🤖 AI Summary
To address the linear growth of KV cache memory with context length in long conversations—and the limitations of existing compression methods, which either cause uncontrolled peak memory usage or loss of contextual coherence—this paper proposes Episodic KV Compression. Our method organizes dialogue history into coherent “episodic segments” via training-free chunked prefilling and clustering-driven semantic segmentation. Leveraging layer-wise sensitivity analysis and dynamic memory budget allocation, it enables segment-level, query-agnostic cache eviction. Crucially, this avoids both the peak memory surge from full-context prefilling and the degradation of multi-turn coherence caused by query-dependent eviction strategies. Evaluated on three long-context question-answering benchmarks, our approach achieves up to 40% accuracy improvement, maintains near-full-cache performance at 4–6× compression ratios, and reduces inference latency and memory footprint by up to 2.4× and 3.5×, respectively.
📝 Abstract
Recent advances in large language models (LLMs) have extended context lengths, enabling assistants to sustain long histories for coherent, personalized responses.
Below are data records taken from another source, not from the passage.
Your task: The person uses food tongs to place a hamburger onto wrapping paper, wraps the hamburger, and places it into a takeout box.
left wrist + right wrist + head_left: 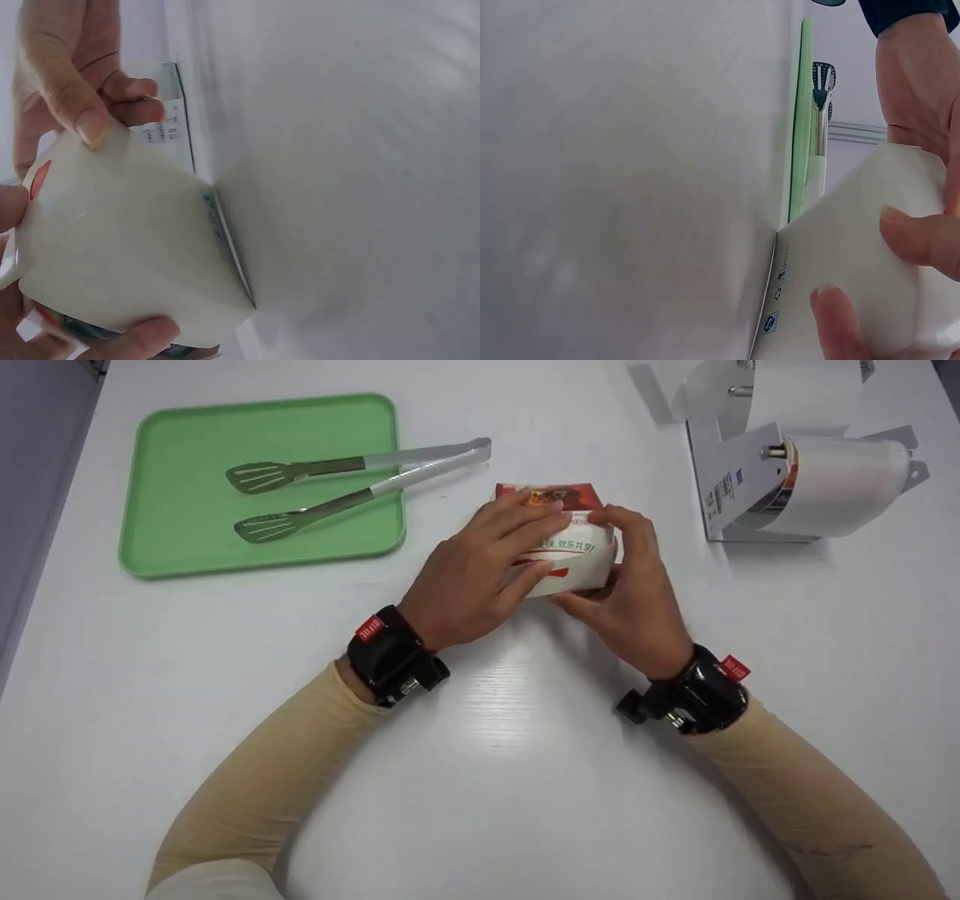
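Note:
A closed paper burger box (566,551), white with a red printed lid and green lettering, stands on the table between both hands. My left hand (469,570) holds it from the left, fingers laid over the lid and thumb on the front wall. On the other side, my right hand (634,585) grips the box's right end, with its index finger bent at the lid's edge and its thumb low at the front. The box's plain front wall (135,232) fills much of the left wrist view. Small blue marks show near its bottom edge in the right wrist view.
At the back left lies a green tray (262,558). Metal tongs (382,495) with dark slotted heads rest across it, their hinge end past its right rim. A white metal holder (739,487) with rolls of film or paper (847,484) stands at the back right.

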Tool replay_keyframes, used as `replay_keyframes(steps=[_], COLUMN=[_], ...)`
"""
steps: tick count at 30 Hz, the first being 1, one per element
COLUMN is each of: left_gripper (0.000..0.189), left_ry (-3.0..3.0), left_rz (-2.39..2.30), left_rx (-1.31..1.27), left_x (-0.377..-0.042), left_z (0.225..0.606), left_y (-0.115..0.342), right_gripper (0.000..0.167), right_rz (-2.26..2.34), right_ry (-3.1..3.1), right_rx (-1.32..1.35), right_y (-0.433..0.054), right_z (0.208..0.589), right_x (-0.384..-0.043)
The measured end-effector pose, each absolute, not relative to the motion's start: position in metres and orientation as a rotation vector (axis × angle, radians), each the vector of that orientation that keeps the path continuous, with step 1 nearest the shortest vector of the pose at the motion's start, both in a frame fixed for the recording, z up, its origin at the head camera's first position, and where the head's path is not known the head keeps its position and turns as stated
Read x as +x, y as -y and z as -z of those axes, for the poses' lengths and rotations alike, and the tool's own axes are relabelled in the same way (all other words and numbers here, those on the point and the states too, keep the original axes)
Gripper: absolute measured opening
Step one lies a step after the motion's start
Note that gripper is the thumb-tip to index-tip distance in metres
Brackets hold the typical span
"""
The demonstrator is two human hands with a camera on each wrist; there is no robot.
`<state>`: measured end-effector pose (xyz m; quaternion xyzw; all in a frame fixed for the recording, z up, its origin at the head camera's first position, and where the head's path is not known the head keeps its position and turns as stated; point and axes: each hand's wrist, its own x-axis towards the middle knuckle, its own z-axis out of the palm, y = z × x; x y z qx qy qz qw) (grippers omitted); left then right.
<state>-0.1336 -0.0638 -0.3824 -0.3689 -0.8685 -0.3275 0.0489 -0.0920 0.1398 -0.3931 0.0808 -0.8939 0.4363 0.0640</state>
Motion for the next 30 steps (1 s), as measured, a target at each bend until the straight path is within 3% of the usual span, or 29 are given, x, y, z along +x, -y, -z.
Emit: replay_keyframes(steps=[11,18,30], left_gripper=[0.047,0.077,0.070], left_ry=[2.738,2.705,2.647], left_rz=[1.108,0.816,0.555], left_rx=[-1.260,-1.341,-1.248], left_x=[-0.142,-0.139,-0.132], left_z=[0.379,0.377,0.379], left_y=[0.079,0.077,0.069], right_gripper=[0.081,0.081,0.077], right_rz=[-1.374,-1.609,-1.778], right_ry=[2.665,2.577,2.604], right_rx=[0.260,0.152,0.183], right_y=[-0.139,-0.141,-0.146], right_z=[0.395,0.393,0.392], right_x=[-0.092,-0.094,-0.094])
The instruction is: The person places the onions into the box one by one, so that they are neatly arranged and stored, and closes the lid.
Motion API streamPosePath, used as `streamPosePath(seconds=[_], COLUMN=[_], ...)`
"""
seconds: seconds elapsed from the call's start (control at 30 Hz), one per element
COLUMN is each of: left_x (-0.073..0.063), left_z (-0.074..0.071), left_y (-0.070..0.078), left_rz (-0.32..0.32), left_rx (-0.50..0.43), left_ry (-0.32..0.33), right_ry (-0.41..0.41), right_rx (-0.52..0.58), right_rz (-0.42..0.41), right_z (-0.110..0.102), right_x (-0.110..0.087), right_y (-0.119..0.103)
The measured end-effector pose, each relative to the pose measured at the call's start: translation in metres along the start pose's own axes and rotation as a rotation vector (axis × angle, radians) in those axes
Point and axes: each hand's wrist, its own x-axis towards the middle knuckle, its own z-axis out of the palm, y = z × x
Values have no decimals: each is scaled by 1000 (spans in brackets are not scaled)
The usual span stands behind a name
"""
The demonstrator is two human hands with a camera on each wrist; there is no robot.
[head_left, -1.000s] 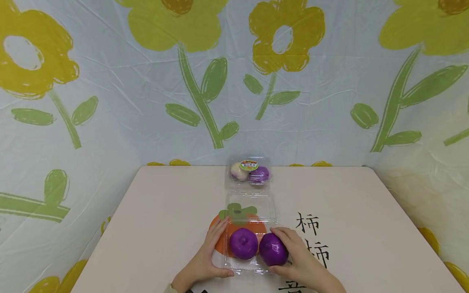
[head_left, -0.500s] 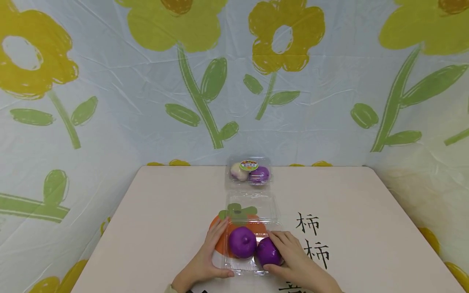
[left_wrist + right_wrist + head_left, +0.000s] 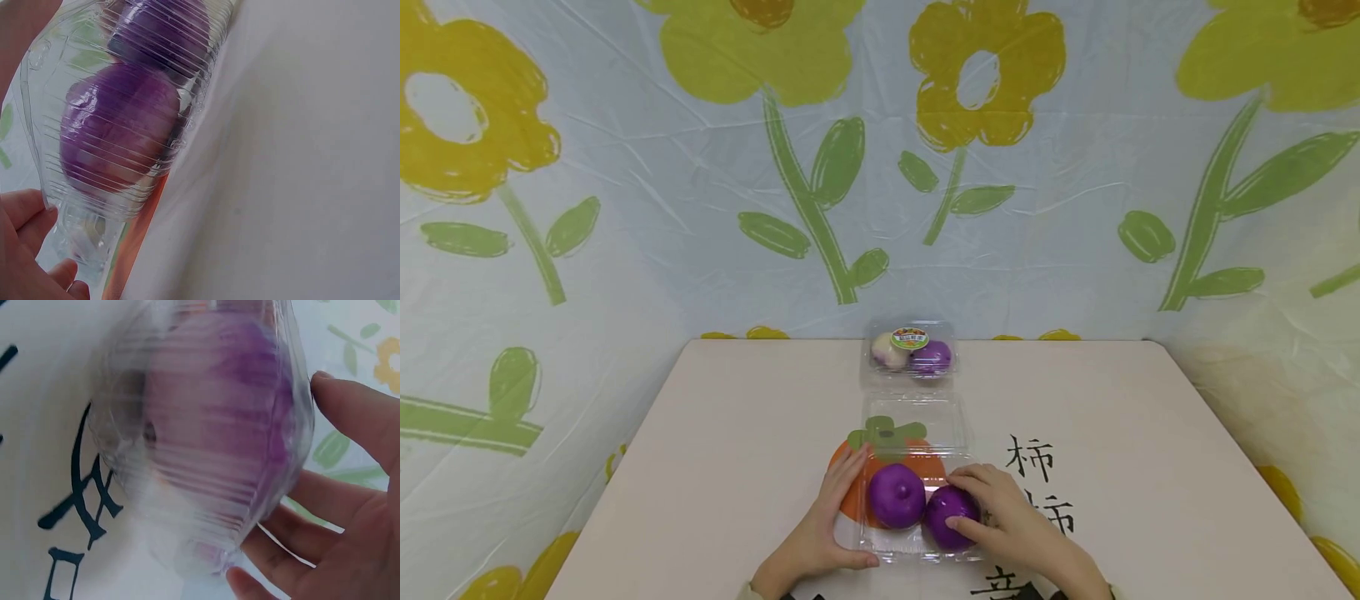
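A clear plastic clamshell box (image 3: 887, 546) lies with its lid (image 3: 917, 421) folded back. Inside, a round purple onion (image 3: 897, 497) with a nub on top sits on the left. Beside it, a second purple onion (image 3: 951, 518) fills the right half. My left hand (image 3: 827, 525) holds the box's left end, thumb at the near corner and fingers at the far one. In the left wrist view its fingertips (image 3: 47, 206) meet the rim. My right hand (image 3: 1000, 517) is spread at the box's right end, its thumb over the right onion in the head view. The right wrist view shows its fingers apart from the onion.
A closed clear box (image 3: 912, 367) with a round sticker stands at the table's back edge, holding a whitish and a purple round item. The pale table (image 3: 730, 433) has an orange persimmon print and black characters (image 3: 1030, 458). A flowered cloth (image 3: 1037, 275) hangs behind.
My right hand has set the second onion into the box's right half, then loosened and drawn back to the right. The left onion tilted slightly. My left hand has stayed put.
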Motion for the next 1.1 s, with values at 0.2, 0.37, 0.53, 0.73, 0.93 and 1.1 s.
streamPosePath(seconds=[0.2,0.37,0.53,0.73,0.93,1.1], left_x=[-1,-1,-1,-2,-3,-3], left_z=[0,-1,-1,-1,-2,-2], left_y=[0,0,0,-1,-1,-3], left_rz=[-3,-13,-15,-23,-64,-79], left_rx=[-5,-14,-12,1,7,-1], left_ry=[2,1,-4,-5,-15,-19], right_ry=[82,182,248,117,-15,-23], right_rx=[161,306,486,725,971,1065], right_rz=[35,125,338,510,513,442], right_z=[-4,-3,5,21,29,31], right_x=[8,14,13,7,2,0], right_y=[12,25,35,45,58,64])
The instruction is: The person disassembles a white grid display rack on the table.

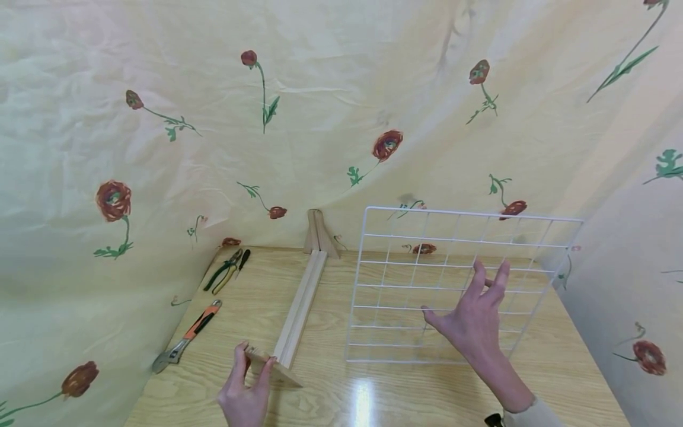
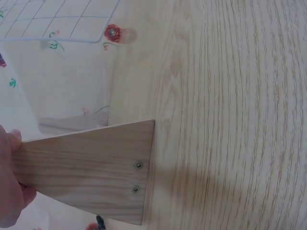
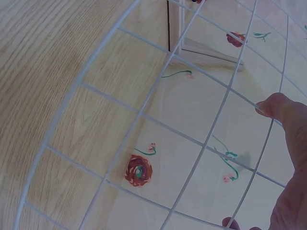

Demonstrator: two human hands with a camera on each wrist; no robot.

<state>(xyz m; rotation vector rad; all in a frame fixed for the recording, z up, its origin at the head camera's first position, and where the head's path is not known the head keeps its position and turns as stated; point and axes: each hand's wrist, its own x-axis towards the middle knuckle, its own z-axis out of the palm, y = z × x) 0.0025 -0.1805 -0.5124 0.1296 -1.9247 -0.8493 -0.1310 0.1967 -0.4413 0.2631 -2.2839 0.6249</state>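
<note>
My left hand [image 1: 245, 385] pinches the narrow top of a flared wooden end piece [image 2: 91, 167], thumb on one side and fingers on the other. Two metal fasteners show near its wide bottom edge. From this piece a long grooved wooden rail [image 1: 302, 308] runs back to a matching far end piece [image 1: 319, 234] by the wall cloth. My right hand [image 1: 475, 323] holds a white wire grid panel [image 1: 438, 288], tilted, to the right of the rail. Its fingers are spread over the wires, and the right wrist view shows the thumb on a wire with fingertips partly hidden below.
Along the table's left edge lie pliers [image 1: 233, 259] with green and yellow handles, a black-handled screwdriver [image 1: 244, 258] and an adjustable wrench [image 1: 198, 326] with an orange and black grip. Floral cloth [image 1: 320, 118] hangs around the wood-grain table [image 1: 405, 391]. A small black object [image 1: 493, 420] shows at the right sleeve.
</note>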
This ability, however, hinges on Key-Value (KV) caching, whose memory grows linearly with dialogue length and quickly dominates under strict resource constraints. An active line of research for reducing this overhead is KV cache compression, which seeks to limit cache size while preserving accuracy. Yet existing methods face two major limitations: (i) evicting entries after full-context prefill causes unbounded peak memory, and (ii) query-dependent eviction narrows the cache to a single query, leading to degraded accuracy in multi-turn conversations. We introduce EpiCache, a training-free KV cache management framework for long conversational question answering (LongConvQA) under fixed memory budgets. EpiCache bounds cache growth through block-wise prefill and preserves topic-relevant context via episodic KV compression, which clusters conversation history into coherent episodes and applies episode-specific KV cache eviction. We further design an adaptive layer-wise budget allocation strategy that measures each layer's sensitivity to eviction and distributes the memory budget across layers accordingly. Across three LongConvQA benchmarks, EpiCache improves accuracy by up to 40% over recent baselines, sustains near-full KV accuracy under 4-6x compression, and reduces latency and memory by up to 2.4x and 3.5x, thereby enabling efficient multi-turn interaction under strict resource constraints.